▶ Task requirements
Copy the entire listing, down to the final line, exactly.

+++ Source material

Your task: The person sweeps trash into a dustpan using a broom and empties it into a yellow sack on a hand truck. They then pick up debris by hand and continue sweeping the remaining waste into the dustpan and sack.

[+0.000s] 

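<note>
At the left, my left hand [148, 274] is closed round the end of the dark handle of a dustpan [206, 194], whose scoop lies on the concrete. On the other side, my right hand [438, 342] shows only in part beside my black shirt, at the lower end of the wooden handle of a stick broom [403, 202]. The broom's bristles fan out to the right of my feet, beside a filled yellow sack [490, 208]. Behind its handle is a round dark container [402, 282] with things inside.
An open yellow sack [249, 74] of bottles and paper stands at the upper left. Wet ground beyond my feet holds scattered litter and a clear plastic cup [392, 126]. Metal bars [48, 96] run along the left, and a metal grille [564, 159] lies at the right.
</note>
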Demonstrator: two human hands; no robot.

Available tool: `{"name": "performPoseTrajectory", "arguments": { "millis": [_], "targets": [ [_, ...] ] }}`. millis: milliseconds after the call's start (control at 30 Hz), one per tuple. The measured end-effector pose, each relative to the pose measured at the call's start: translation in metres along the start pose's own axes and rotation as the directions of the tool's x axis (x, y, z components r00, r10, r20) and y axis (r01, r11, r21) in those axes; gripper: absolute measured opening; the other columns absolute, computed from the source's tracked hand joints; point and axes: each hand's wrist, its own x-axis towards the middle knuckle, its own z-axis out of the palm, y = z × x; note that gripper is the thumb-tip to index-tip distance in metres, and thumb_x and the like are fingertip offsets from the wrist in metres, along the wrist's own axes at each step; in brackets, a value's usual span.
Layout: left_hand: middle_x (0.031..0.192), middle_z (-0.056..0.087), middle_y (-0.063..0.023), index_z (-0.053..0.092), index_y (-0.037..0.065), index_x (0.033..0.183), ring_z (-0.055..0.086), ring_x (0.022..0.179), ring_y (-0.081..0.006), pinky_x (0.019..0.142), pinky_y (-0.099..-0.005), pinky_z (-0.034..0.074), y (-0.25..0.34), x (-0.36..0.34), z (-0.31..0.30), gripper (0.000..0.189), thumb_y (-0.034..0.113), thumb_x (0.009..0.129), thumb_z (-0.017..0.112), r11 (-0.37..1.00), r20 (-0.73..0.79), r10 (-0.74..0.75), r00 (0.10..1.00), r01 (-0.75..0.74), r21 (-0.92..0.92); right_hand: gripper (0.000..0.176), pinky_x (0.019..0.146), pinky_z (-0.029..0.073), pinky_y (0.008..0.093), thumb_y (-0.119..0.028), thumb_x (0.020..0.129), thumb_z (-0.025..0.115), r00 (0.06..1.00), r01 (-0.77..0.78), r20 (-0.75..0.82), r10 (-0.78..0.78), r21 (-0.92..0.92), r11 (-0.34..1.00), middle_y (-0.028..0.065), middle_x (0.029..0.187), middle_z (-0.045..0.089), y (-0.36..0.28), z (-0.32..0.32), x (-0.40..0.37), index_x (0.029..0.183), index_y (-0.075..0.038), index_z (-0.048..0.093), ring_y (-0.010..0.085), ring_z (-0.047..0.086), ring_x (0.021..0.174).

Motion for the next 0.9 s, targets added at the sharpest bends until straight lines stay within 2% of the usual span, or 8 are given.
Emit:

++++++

▶ Answer box
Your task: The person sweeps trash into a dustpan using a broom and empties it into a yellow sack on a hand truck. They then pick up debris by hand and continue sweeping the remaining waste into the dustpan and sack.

[+0.000s] 

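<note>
At the left, my left hand [148, 274] is closed round the end of the dark handle of a dustpan [206, 194], whose scoop lies on the concrete. On the other side, my right hand [438, 342] shows only in part beside my black shirt, at the lower end of the wooden handle of a stick broom [403, 202]. The broom's bristles fan out to the right of my feet, beside a filled yellow sack [490, 208]. Behind its handle is a round dark container [402, 282] with things inside.
An open yellow sack [249, 74] of bottles and paper stands at the upper left. Wet ground beyond my feet holds scattered litter and a clear plastic cup [392, 126]. Metal bars [48, 96] run along the left, and a metal grille [564, 159] lies at the right.
</note>
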Demonstrator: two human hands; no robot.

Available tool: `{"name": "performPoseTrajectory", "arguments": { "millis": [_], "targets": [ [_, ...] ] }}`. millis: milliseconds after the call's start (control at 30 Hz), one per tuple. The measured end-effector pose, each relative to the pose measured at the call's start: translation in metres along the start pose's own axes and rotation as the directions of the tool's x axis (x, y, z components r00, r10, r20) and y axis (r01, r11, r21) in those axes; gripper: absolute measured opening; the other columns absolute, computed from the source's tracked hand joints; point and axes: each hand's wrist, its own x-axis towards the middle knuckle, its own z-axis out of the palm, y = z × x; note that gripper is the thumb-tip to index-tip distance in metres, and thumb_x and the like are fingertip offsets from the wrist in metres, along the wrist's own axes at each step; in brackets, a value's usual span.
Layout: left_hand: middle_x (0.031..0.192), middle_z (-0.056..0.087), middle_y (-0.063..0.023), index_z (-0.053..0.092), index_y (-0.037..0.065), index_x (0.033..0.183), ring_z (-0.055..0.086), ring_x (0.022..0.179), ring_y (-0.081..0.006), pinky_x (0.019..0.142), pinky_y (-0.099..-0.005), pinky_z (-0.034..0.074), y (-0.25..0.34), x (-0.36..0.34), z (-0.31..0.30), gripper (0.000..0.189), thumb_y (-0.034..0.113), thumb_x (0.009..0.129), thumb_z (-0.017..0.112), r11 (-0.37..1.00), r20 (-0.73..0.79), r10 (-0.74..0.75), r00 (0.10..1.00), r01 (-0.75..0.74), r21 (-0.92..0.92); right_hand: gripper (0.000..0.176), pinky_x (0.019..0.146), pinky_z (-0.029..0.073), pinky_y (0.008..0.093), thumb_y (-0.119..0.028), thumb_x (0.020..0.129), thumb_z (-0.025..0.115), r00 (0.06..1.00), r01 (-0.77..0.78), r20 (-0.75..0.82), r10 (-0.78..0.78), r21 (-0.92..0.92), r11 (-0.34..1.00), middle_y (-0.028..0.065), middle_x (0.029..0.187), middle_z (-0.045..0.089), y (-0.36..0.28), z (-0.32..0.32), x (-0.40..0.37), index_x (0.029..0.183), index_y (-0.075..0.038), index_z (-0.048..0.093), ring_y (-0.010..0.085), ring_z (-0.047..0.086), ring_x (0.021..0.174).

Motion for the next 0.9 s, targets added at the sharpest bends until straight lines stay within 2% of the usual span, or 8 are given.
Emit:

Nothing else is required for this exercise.